> ASSIGNMENT
"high" is the word to look for; copy each line of the listing where it occurs.

> GIVEN DATA
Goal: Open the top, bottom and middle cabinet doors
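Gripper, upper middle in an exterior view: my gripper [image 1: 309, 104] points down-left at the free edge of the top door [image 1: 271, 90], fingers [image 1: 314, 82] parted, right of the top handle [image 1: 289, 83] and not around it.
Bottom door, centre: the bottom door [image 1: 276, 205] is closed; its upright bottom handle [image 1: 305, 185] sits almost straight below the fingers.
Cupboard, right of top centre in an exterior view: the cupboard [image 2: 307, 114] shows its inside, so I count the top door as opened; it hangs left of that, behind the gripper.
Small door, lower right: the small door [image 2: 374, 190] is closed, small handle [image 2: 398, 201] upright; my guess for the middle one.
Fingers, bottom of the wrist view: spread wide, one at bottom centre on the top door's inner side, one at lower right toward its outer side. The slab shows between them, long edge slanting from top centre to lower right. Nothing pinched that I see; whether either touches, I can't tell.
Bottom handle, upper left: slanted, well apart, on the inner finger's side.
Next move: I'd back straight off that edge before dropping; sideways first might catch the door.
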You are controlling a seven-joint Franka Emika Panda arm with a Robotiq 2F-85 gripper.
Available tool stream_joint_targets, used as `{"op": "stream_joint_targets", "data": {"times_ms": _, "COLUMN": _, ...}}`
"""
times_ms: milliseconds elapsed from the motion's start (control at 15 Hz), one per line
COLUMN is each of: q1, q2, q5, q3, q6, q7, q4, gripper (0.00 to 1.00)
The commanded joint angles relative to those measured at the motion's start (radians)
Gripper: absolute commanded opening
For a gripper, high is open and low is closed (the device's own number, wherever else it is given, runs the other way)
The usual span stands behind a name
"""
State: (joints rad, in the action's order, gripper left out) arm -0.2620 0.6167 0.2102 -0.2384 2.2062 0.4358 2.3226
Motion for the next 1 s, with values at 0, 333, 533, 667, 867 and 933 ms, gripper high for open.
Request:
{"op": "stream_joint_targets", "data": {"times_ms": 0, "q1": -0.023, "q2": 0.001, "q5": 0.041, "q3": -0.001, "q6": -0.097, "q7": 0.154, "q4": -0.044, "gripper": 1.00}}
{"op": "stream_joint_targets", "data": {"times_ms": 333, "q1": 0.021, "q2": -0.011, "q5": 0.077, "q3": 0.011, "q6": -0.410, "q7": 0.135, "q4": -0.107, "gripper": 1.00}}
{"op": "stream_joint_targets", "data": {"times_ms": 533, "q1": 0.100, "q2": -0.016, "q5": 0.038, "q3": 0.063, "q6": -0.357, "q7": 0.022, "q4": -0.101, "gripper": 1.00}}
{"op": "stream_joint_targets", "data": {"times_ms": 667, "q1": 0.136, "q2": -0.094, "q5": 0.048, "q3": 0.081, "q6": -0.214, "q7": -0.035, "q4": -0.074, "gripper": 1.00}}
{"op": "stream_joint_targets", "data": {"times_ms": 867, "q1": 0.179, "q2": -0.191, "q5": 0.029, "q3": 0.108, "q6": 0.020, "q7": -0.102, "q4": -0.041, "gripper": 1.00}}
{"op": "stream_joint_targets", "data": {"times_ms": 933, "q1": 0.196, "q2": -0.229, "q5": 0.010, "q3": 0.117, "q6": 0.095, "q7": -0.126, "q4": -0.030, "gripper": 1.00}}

> YOUR SOLUTION
For a gripper, high is open and low is closed (the device's own number, wherever else it is given, runs the other way)
Motion for the next 1 s, with values at 0, 333, 533, 667, 867 and 933 ms, gripper high for open.

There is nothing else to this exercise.